Ara sıra, sette bana yardım eden bir arkadaş dışarı çıkıyor ve kayboluyordu. Merak edip baktığımda, büyük bir polis aracının içinde oturduklarını gördüm! Kadın polislere onları serbest bırakmaları için yalvardığımda, ikisi beni de yakalayıp aynı araca götürmeye kalktı! Protesto ederek bağırmaya başladım: Eğer beni alıkoyarlarsa filmim tamamlanmayacaktı. Sesimi duyan kampüs güvenlik amiri polislere beni stüdyoya geri götürmelerini söyledi ve çekim bitene kadar dışarı çıkmamamı sağladı.

Stüdyoda eski tarz bir apartman dairesi seti kurmuştum. Geçmişin Marathi filmlerinin ünlü kadın oyuncularından biri filmimde oynuyordu. Pencerelerin dışına yeşil perde germiştik sonra onları okyanus görüntüleriyle değiştirecektik. Çekim bitmek üzereydi, dışarıdan gelen sesler de kesilmişti. Başımı kaldırıp baktığımda iki meraklı polisin pencereden içeriye baktığını gördüm. Oyuncuya bakıyorlar, sette selfi çekiyorlardı. Bana da çocuksu bir merakla gülümsediler. Aramızdaki tek şey üniformalarıydı, çünkü onlar da tüm ülke gibi sinemaya derin bir sevgi duyuyorlardı.

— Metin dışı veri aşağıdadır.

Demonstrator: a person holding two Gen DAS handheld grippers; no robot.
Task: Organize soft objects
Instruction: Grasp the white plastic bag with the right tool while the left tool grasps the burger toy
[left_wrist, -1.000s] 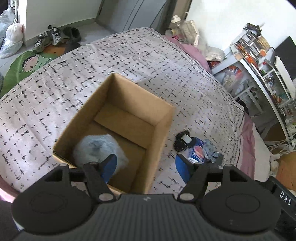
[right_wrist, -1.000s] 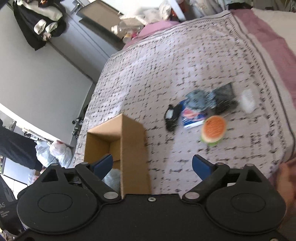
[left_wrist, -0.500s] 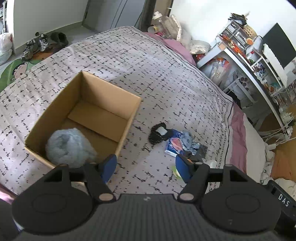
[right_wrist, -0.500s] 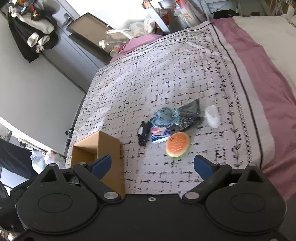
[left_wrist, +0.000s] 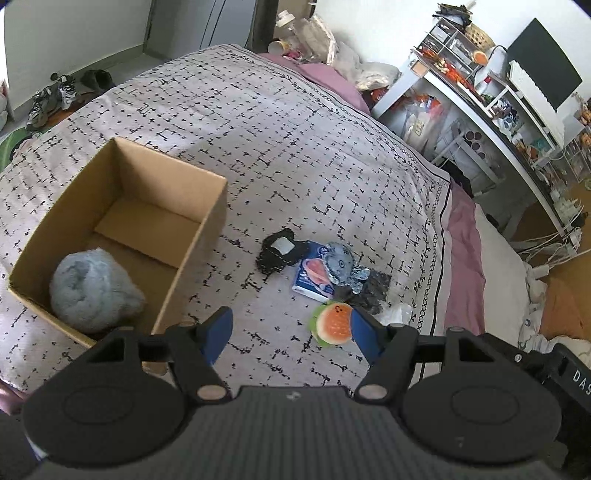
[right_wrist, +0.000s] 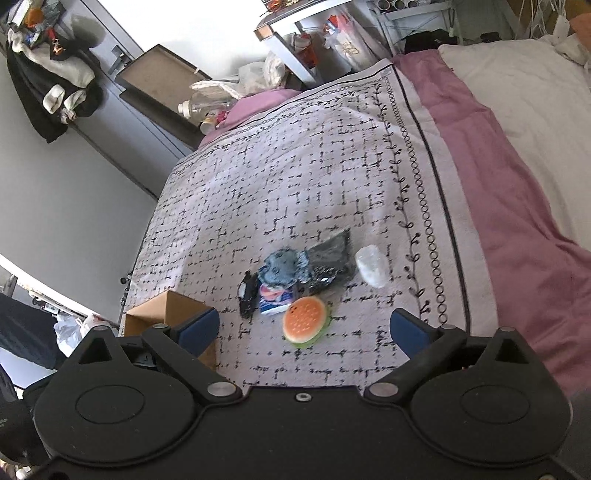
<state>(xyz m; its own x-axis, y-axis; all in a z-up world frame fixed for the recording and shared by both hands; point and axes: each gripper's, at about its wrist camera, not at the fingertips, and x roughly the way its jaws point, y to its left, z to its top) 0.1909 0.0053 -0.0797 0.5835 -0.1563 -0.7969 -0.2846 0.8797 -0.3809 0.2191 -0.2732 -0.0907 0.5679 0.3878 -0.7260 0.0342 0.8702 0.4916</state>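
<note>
A cardboard box (left_wrist: 207, 218) stands open on the patterned bedspread, with a grey fluffy bundle (left_wrist: 92, 291) inside. Right of it lies a small pile: a black pouch (left_wrist: 275, 253), a blue packet (left_wrist: 312, 277), a grey-blue soft toy (left_wrist: 340, 264), a dark glittery bag (left_wrist: 375, 291) and a burger plush (left_wrist: 332, 324). My left gripper (left_wrist: 291, 334) hangs open and empty above the bed, the burger plush just inside its right finger. My right gripper (right_wrist: 304, 330), its jaws opening, hovers empty over the burger plush (right_wrist: 304, 319). A clear bag (right_wrist: 371, 266) lies beside the pile.
The bedspread (right_wrist: 295, 177) ends at a pink sheet (right_wrist: 498, 184) on the right. A cluttered desk and shelves (left_wrist: 480, 92) stand beyond the bed, shoes (left_wrist: 51, 96) on the floor at the far left. The box's corner (right_wrist: 166, 310) shows by my right gripper's left finger.
Both grippers have moved right, from over the box toward the pile. The burger plush now sits between the right gripper's fingers in view, and that gripper's jaws stand wider.
</note>
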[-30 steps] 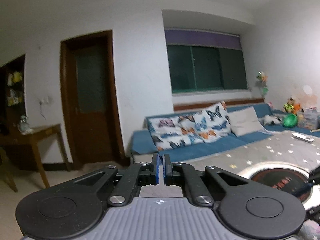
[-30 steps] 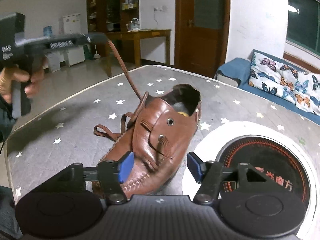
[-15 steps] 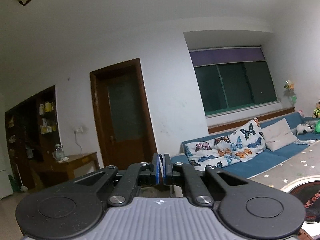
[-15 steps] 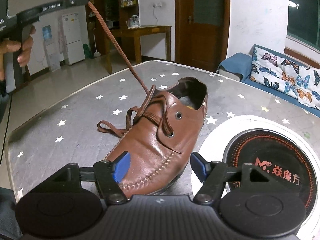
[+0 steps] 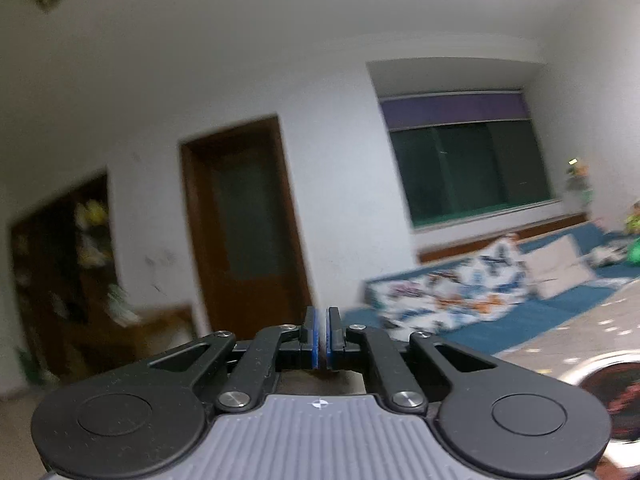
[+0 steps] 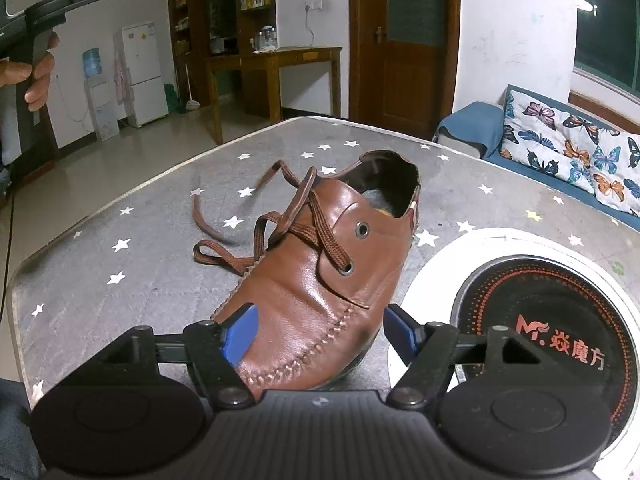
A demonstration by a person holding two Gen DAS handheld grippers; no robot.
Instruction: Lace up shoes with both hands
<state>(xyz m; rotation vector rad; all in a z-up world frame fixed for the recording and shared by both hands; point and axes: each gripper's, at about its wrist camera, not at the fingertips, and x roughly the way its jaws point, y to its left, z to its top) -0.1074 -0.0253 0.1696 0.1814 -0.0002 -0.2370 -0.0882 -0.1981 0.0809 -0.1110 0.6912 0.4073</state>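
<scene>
Brown leather shoe point(image 6: 320, 292) lying at centre of the right wrist view on the grey star-patterned table point(image 6: 132, 280), toe toward the lower edge, opening toward the upper centre. Brown lace point(image 6: 280, 224) threaded through the lower eyelet point(image 6: 347, 269) and crossing the tongue, free end trailing loose on the table to the left of the shoe; upper eyelet point(image 6: 362, 229) empty.

Right gripper point(image 6: 318, 334) straddling the toe, jaws having just been opening, blue pads on either side of the leather and apparently not pressing. Left gripper point(image 5: 321, 338) pinched shut with nothing visible between the pads, aimed at the far wall and door; seen at the upper left of the right wrist view, raised well clear of the lace.

Probably between passes: one crossing pulled through, lace let go. Next move likely calls for bringing the left gripper down to the loose end, pinching near the tip and steering it to the empty eyelet, with the right steadying the shoe.

Round cooktop point(image 6: 540, 320) at lower right, just beside the shoe.
</scene>
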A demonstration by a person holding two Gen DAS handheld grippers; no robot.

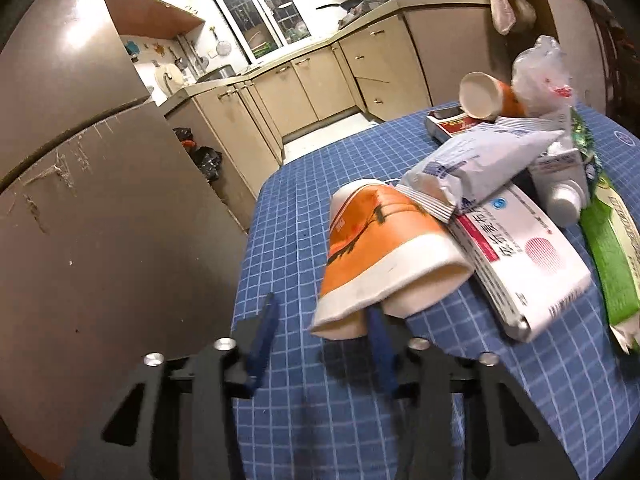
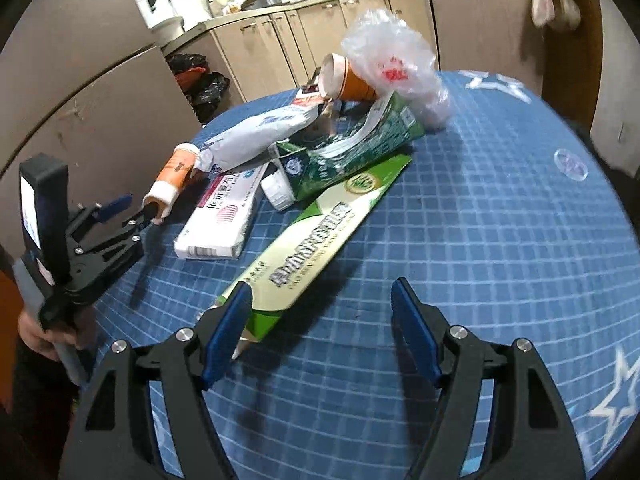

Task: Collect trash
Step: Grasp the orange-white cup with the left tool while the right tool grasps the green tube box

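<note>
On the blue checked surface (image 2: 480, 220), trash lies piled. Left gripper (image 1: 324, 320) stands part-open, one finger inside the tipped orange paper cup (image 1: 380, 248). Right gripper (image 2: 320, 320) stands wide, empty, beside the green carton (image 2: 320, 224)

Left gripper's right finger (image 1: 380, 340) tip hidden inside the orange paper cup (image 1: 384, 248) mouth. Green box (image 1: 612, 256) cut by left-wrist frame edge. Red pack (image 1: 452, 122) mostly covered by the far cup (image 1: 486, 96). Hand (image 2: 44, 332) blurred, half cropped. Box print unreadable.
</note>
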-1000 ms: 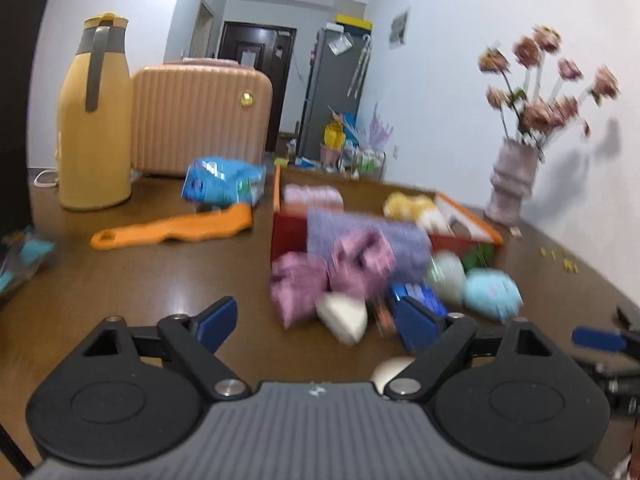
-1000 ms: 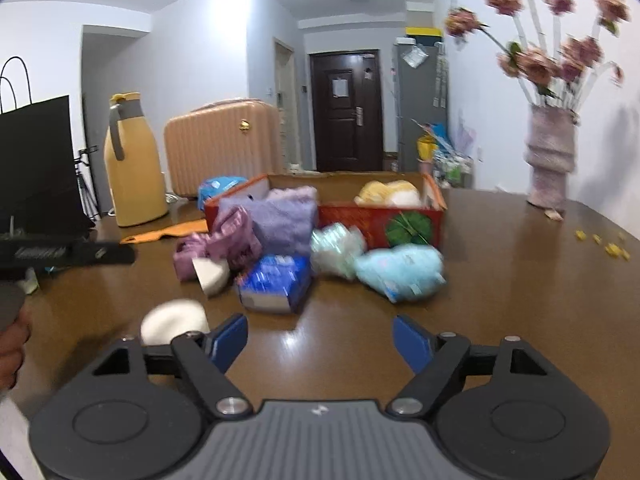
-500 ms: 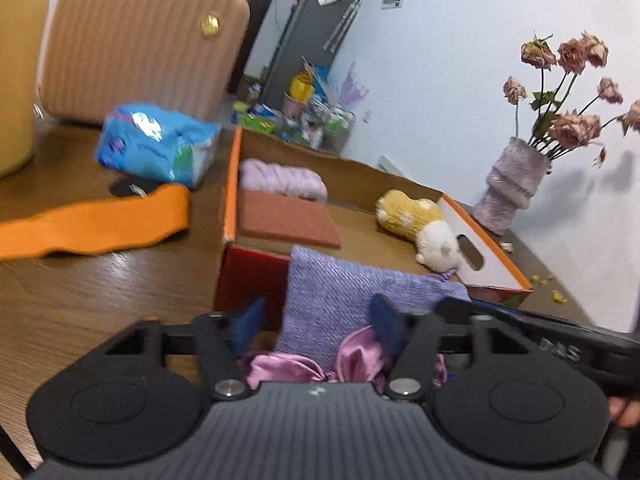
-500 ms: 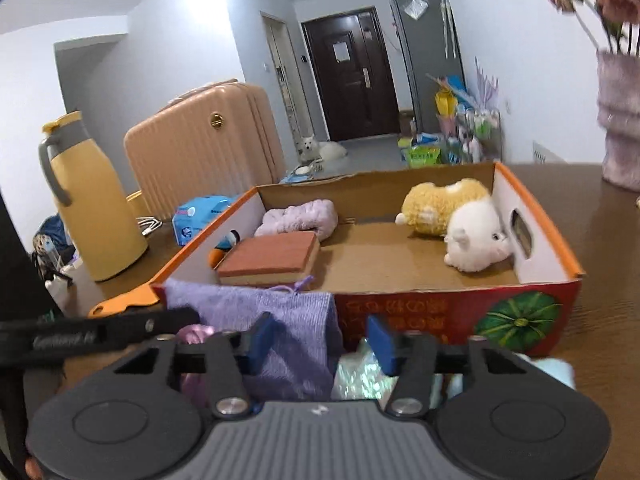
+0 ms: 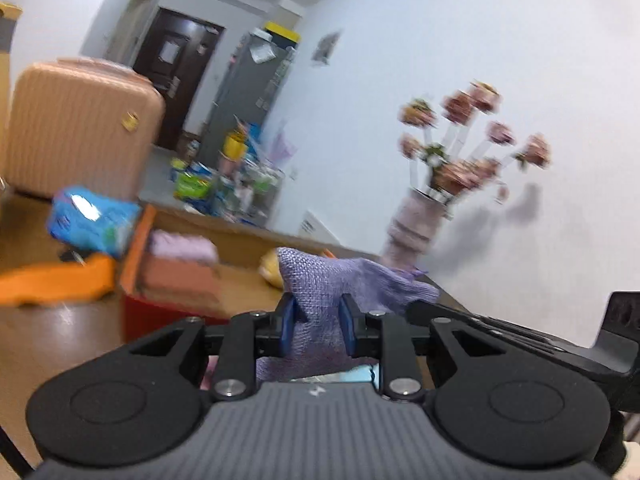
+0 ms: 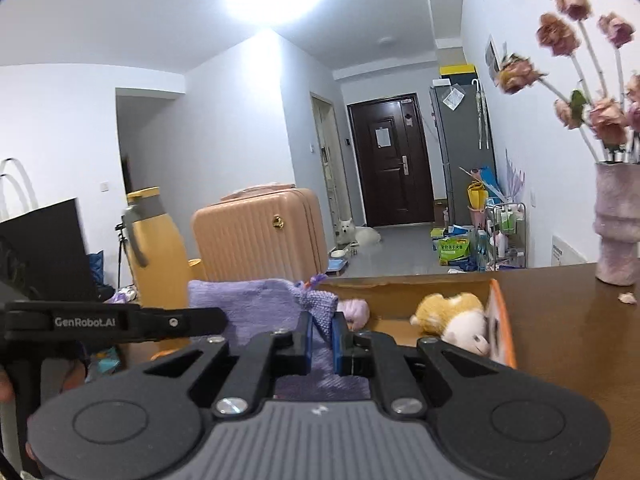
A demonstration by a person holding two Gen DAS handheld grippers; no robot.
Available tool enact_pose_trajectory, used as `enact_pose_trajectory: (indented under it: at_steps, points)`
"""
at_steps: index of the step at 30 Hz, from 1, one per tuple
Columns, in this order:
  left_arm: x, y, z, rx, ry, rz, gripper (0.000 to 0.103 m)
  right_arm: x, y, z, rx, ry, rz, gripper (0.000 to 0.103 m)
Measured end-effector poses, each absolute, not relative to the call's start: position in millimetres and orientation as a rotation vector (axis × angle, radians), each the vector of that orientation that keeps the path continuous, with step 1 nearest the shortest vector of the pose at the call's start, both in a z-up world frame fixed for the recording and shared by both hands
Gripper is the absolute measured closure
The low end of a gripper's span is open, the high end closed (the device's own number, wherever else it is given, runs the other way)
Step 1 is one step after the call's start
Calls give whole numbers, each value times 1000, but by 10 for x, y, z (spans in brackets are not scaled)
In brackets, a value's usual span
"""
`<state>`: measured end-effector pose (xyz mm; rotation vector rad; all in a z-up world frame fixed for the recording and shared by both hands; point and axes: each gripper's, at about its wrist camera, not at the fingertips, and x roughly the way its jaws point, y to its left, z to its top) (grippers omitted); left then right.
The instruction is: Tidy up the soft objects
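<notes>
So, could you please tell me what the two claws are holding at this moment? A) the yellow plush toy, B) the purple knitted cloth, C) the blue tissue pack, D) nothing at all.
B: the left claw and the right claw are each shut on the purple knitted cloth, which is lifted between them, while the yellow plush toy lies in the box.
</notes>
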<state>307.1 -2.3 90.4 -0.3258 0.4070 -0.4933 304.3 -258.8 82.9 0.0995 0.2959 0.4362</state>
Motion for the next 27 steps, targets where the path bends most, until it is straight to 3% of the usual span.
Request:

Londra’da gerçekleştirilen Open City Documentary Festivali’nin yayın organı Non-Fiction 04: Peculiar Forms’dan alınmış ve Türkçe’ye çevrilmiştir. Orjinali için bkz.:

https://opencitylondon.com/non-fiction/issue-4-peculiar-forms/notes-on-making-a-night-of-knowing-nothing/ 

Çeviriye Ek Notlar:

1-Yönetmen Payal Kapadia Film and Television Institute of India (FTII)’da sinema eğitimi almış ve ilk kısa filmini de, belgeselini de aynı film okulunda gerçekleştirmiştir. Hiçbir Şey  Bilmediğimiz Gece’yi Narendra Modi hükümeti yanlısı oyuncu ve sağcı bir politikacının üniversitenin başına getirilmesiyle başlayan 2015 yılı öğrenci grevini anlatmak üzere yola çıksa da sonrasında tüm ülkedeki üniversitelere yayılan sansüre, özelleştirmeye, harçların artışına, kast ayrımcılığına ve milliyetçiliğe yönelik protesto dalgasına dönüşen ve Jawaharlal Nehru Üniversitesi’ndeki gösterilen arşiv görüntülerinin de dahil olduğu 5 yıllık bir görüntü arşivinden yola çıkarak yapmıştır. Filmin arşiv görüntülerinin önemli bir kısmı yönetmen Prateek Vats’tan gelir ve filmin görüntü yönetmeni ve kurgucusu ise FTII’da birlikte okudukları Ranabir Das’tır.

2- ULFA, 1979’da Assam’ın Kurtuluş Cephesi olarak kurulan ve Assam’ın bağımsızlığını savunan bir örgüt.